Onderwatermicrofoons, ook wel hydrofoons genoemd, zijn essentiële hulpmiddelen voor wetenschappers die zeedieren bestuderen. Door passieve akoestische monitoring kunnen onderzoekers luisteren naar walvisgeluiden, klikken en andere onderwatergeluiden zonder de wezens zelf te storen. Deze aanpak is essentieel voor het begrijpen van het gedrag van dieren, het volgen van de biodiversiteit en het verzachten van de gevolgen van menselijke geluidsvervuiling in de oceanen.
Maar uit een nieuwe studie blijkt dat narwallen, de iconische poolwalvissen die bekend staan om hun spiraalvormige slagtanden, zich misschien niet zo onbewust zijn van deze opnameapparatuur als eerder werd gedacht. Gedurende twee jaar hebben onderzoekers drie hydrofoons ingezet in de Inglefield Bredning Fjord, in het noordwesten van Groenland. Hun doel was om het gedrag en de soundscapes van narwals passief te monitoren.

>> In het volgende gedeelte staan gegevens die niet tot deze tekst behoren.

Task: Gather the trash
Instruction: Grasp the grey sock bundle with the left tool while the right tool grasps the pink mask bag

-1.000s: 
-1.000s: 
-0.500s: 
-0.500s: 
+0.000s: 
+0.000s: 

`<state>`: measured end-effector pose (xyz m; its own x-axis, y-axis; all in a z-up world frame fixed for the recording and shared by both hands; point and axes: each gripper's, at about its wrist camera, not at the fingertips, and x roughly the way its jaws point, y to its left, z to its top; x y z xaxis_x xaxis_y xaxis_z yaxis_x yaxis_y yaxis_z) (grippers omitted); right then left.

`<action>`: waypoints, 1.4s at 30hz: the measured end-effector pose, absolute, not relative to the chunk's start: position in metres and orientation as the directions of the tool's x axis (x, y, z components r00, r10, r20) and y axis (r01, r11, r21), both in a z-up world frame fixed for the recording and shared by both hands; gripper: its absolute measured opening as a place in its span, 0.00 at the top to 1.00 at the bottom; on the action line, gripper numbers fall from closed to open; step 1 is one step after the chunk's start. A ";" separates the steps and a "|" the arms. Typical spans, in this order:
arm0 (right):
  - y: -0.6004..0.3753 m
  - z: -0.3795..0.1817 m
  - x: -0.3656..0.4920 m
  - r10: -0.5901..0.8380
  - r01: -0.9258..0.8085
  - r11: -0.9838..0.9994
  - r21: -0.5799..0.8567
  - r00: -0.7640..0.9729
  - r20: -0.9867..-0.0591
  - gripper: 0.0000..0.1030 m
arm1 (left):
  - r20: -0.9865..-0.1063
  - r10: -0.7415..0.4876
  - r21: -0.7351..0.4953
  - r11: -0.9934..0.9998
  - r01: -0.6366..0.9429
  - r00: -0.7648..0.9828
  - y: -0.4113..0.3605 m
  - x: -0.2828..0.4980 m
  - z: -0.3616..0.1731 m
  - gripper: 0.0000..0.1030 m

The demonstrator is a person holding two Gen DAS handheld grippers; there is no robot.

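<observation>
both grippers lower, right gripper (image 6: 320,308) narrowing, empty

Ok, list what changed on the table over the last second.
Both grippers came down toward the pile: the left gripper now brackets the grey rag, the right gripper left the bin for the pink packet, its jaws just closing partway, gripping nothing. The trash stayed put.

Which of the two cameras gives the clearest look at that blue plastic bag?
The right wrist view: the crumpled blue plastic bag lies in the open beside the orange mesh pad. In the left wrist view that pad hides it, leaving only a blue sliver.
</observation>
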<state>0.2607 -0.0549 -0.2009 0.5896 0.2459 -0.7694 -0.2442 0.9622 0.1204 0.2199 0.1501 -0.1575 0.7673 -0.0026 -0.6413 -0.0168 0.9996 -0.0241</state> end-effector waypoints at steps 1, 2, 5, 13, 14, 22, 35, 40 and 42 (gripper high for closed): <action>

In plaats van ongestoorde omstanders te blijven, hadden de narwallen herhaaldelijk interactie met de hydrofoons, wat leidde tot een verrassende ontdekking: deze unieke walvissen lijken er ronduit door gefascineerd. Onderzoekers registreerden 247 gevallen van narwallen die tegen de apparaten botsten, erover wreven en zelfs leken te ‘scannen’. Omdat de opnameapparatuur niet constant aan stond, schatten ze dat het werkelijke aantal treffers wel 613 zou kunnen bedragen in de twee maanden dat narwallen het gebied bezochten. Dat zijn gemiddeld meer dan 10 ontmoetingen per dag.
“Onze resultaten suggereren dat narwallen herhaaldelijk doken om de ligplaatsen te bezoeken uit speelse nieuwsgierigheid of, waarschijnlijker, uit verwarring met potentiële prooien”, zegt Dr. Evgeny A. Podolskiy, hoofdauteur van de studie gepubliceerd in Communications Biology.
Wat zit er achter het narwalgedrag?
De onderzoekers onderzochten de maaginhoud van zestien narwallen die in dezelfde periode door lokale Inughuit-jagers waren gevangen. Het dieet bestond voornamelijk uit kabeljauw, met kleinere hoeveelheden garnalen en inktvis – plus een interessante toevoeging: stenen. Dit voedingsfeit, gecombineerd met de hydrofooninteracties, leidde tot een mogelijke verklaring.
“Narwallen kunnen de opnameapparatuur verwarren met kabeljauw of heilbot op de zeebodem”, legt Dr. Podolskiy uit. Hoewel echolocatie deze walvissen in staat stelt subtiele verschillen in textuur en dichtheid te onderscheiden, is het nog steeds mogelijk dat de kunstmatige vormen en geluiden die door hydrofoons worden uitgezonden een voedingsreactie teweegbrachten. De opgenomen “wrijvende” geluiden na treffers kunnen erop wijzen dat narwallen proberen de apparaten verder te schrapen of te manipuleren.
Meer dan alleen nieuwsgierigheid: gevolgen voor onderzoek en natuurbehoud
Deze onverwachte interactie roept belangrijke vragen op over het zogenaamd niet-invasieve karakter van passieve akoestische monitoring. Hoewel ze waardevol zijn voor het begrijpen van mariene ecosystemen, zijn deze opnameapparatuur mogelijk niet zo neutraal als eerder werd aangenomen.
De studie benadrukt dat kunstmatige objecten in de onderwateromgeving het gedrag van dieren kunnen beïnvloeden, vooral voor wezens zoals narwallen waarvan bekend is dat ze zeer flexibel en nieuwsgierig zijn. Het inkorten van meerlijnen die aan hydrofoons zijn bevestigd, zou een eenvoudige maar effectieve manier kunnen zijn om onbedoelde verstoring te minimaliseren en tegelijkertijd waardevol onderzoek door te laten gaan.
Het beschermen van kwetsbare soorten, zoals narwallen, vereist een zorgvuldige afweging van alle potentiële gevolgen van onze monitoringinspanningen. Begrijpen hoe wezens als deze reageren op menselijke technologie is van cruciaal belang om zowel de nauwkeurigheid van wetenschappelijke gegevens als het welzijn van het zeeleven op de lange termijn te garanderen.